[Aim of the exercise] Each line below should be repeated exactly as written, with no pictures carried over.

^^^^^^^^^^^^^^^^

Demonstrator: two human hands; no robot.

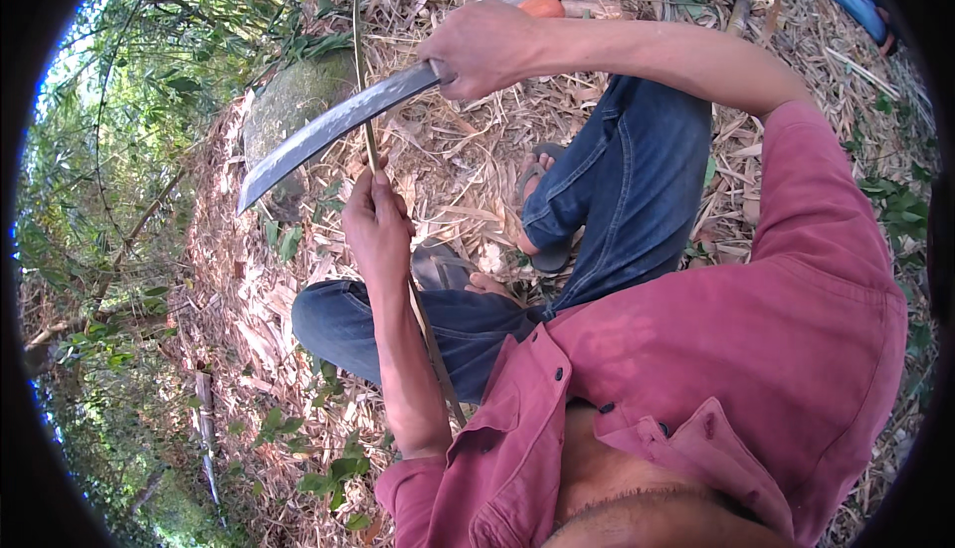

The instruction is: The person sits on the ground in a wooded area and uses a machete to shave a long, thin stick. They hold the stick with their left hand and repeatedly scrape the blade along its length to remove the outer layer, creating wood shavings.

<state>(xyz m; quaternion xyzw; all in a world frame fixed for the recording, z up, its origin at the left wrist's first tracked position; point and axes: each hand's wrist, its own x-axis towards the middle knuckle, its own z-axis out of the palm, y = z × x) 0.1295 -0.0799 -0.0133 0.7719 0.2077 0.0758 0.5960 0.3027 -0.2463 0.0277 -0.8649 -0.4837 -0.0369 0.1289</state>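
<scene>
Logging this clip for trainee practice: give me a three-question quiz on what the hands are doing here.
1. True or false: the right hand grips the curved knife.
2. What does the left hand hold? A) thin bamboo strip B) stone C) sandal
3. Fill in: the blade crosses the bamboo strip ___ the left hand.

Key: 1 true; 2 A; 3 above.

You've got a dull grey blade [328,125] with a paler mottled edge, a tan-green bamboo strip [370,140], a faded red shirt [756,349] with dark buttons, blue jeans [637,170], grey sandals [542,165], a mossy grey-green rock [288,100], and straw-brown leaf litter [249,289].
</scene>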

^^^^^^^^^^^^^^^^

[Result of the task]
Demonstrator: two human hands; no robot.


The instruction is: The person sits on the ground in a wooded area and uses a machete to shave a long, thin stick. They hold the stick with their left hand and repeatedly scrape the blade along its length to remove the outer layer, creating wood shavings.

<state>(xyz m; quaternion xyzw; all in a world frame fixed for the recording, z up, its origin at the left wrist's first tracked position; point and axes: each hand's wrist, its own x-axis towards the middle knuckle, its own z-axis out of the palm, y = z × x) 0.1295 -0.0799 -0.0133 0.7719 0.2077 0.0758 0.5960 0.3027 -0.2463 0.0277 -0.8649 -0.4837 -0.0369 0.1289</state>
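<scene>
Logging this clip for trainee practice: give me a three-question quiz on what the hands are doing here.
1. True or false: the right hand grips the curved knife.
2. What does the left hand hold? A) thin bamboo strip B) stone C) sandal
3. Fill in: the blade crosses the bamboo strip ___ the left hand.

Key: 1 true; 2 A; 3 above.

You've got a dull grey blade [328,125] with a paler mottled edge, a tan-green bamboo strip [370,140], a faded red shirt [756,349] with dark buttons, blue jeans [637,170], grey sandals [542,165], a mossy grey-green rock [288,100], and straw-brown leaf litter [249,289].
</scene>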

The exercise calls for nothing more than this answer.